**SUPPLIED INFORMATION:**

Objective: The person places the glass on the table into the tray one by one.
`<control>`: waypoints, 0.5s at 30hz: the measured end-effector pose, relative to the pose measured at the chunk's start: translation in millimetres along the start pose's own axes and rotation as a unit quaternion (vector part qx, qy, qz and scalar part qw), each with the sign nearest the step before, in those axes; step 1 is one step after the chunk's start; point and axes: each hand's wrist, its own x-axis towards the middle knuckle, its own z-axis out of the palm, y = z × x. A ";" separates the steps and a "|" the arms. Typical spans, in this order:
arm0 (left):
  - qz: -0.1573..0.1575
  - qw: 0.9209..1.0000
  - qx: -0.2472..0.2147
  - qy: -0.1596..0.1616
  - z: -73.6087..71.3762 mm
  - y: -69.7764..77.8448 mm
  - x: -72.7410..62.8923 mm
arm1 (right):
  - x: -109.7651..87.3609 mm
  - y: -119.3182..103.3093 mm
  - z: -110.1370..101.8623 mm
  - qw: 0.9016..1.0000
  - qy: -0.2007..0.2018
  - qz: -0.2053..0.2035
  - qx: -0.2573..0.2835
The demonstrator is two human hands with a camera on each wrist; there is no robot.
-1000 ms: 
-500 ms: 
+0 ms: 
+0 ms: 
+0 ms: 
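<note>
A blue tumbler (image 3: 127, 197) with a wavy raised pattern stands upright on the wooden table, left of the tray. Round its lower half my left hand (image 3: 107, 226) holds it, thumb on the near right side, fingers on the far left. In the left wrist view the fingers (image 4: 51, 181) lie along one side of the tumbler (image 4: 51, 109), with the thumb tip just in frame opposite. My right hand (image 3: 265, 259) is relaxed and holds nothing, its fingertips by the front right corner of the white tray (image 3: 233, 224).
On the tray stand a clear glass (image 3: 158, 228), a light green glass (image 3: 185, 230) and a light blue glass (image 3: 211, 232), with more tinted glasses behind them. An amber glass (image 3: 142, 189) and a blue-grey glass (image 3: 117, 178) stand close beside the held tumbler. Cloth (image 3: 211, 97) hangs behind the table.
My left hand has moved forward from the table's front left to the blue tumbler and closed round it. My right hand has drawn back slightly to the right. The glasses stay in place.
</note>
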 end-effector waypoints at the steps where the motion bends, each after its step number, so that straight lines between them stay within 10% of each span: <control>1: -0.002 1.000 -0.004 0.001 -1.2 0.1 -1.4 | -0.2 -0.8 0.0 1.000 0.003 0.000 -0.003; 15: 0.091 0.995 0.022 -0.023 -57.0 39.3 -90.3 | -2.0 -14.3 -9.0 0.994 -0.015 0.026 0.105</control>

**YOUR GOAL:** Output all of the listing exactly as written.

**SOLUTION FOR THIS TASK:**
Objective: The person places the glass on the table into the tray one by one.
`<control>`: waypoints, 0.5s at 30hz: the measured end-effector pose, relative to the pose measured at the chunk's start: translation in millimetres along the start pose's own axes and rotation as a unit quaternion (vector part qx, qy, qz and scalar part qw), each with the sign nearest the step before, in those axes; step 1 is one step after the chunk's start; point and axes: each hand's wrist, its own x-axis towards the middle knuckle, its own z-axis out of the palm, y = z × x. A ";" separates the steps and a "|" the arms. Typical spans, in this order:
arm0 (left):
  - qz: -0.1573..0.1575
  - qw: 0.9209..1.0000
  - qx: -0.2472..0.2147
  - qy: -0.1596..0.1616
  - z: -73.6087..71.3762 mm
  - y: -69.7764..77.8448 mm
  - x: -72.7410..62.8923 mm
arm1 (right):
  - x: -109.7651..87.3609 mm
  - y: -119.3182..103.3093 mm
  - z: -110.1370..101.8623 mm
  - qw: 0.9016..1.0000
  - qy: -0.2007..0.2018
  - qz: -0.2053..0.2035
  - qx: -0.2573..0.2835
The demonstrator is two human hands with a camera on each wrist; there is no robot.
-1000 ms: 
-500 ms: 
+0 ms: 
+0 ms: 
+0 ms: 
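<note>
A blue tumbler (image 3: 127, 197) with a wavy raised pattern stands upright on the wooden table, left of the tray. Round its lower half my left hand (image 3: 107, 226) holds it, thumb on the near right side, fingers on the far left. In the left wrist view the fingers (image 4: 51, 181) lie along one side of the tumbler (image 4: 51, 109), with the thumb tip just in frame opposite. My right hand (image 3: 265, 259) is relaxed and holds nothing, its fingertips by the front right corner of the white tray (image 3: 233, 224).
On the tray stand a clear glass (image 3: 158, 228), a light green glass (image 3: 185, 230) and a light blue glass (image 3: 211, 232), with more tinted glasses behind them. An amber glass (image 3: 142, 189) and a blue-grey glass (image 3: 117, 178) stand close beside the held tumbler. Cloth (image 3: 211, 97) hangs behind the table.
My left hand has moved forward from the table's front left to the blue tumbler and closed round it. My right hand has drawn back slightly to the right. The glasses stay in place.
</note>
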 end-effector waypoints at the steps where the motion bends, each after its step number, so that straight lines between them stay within 10% of each span: <control>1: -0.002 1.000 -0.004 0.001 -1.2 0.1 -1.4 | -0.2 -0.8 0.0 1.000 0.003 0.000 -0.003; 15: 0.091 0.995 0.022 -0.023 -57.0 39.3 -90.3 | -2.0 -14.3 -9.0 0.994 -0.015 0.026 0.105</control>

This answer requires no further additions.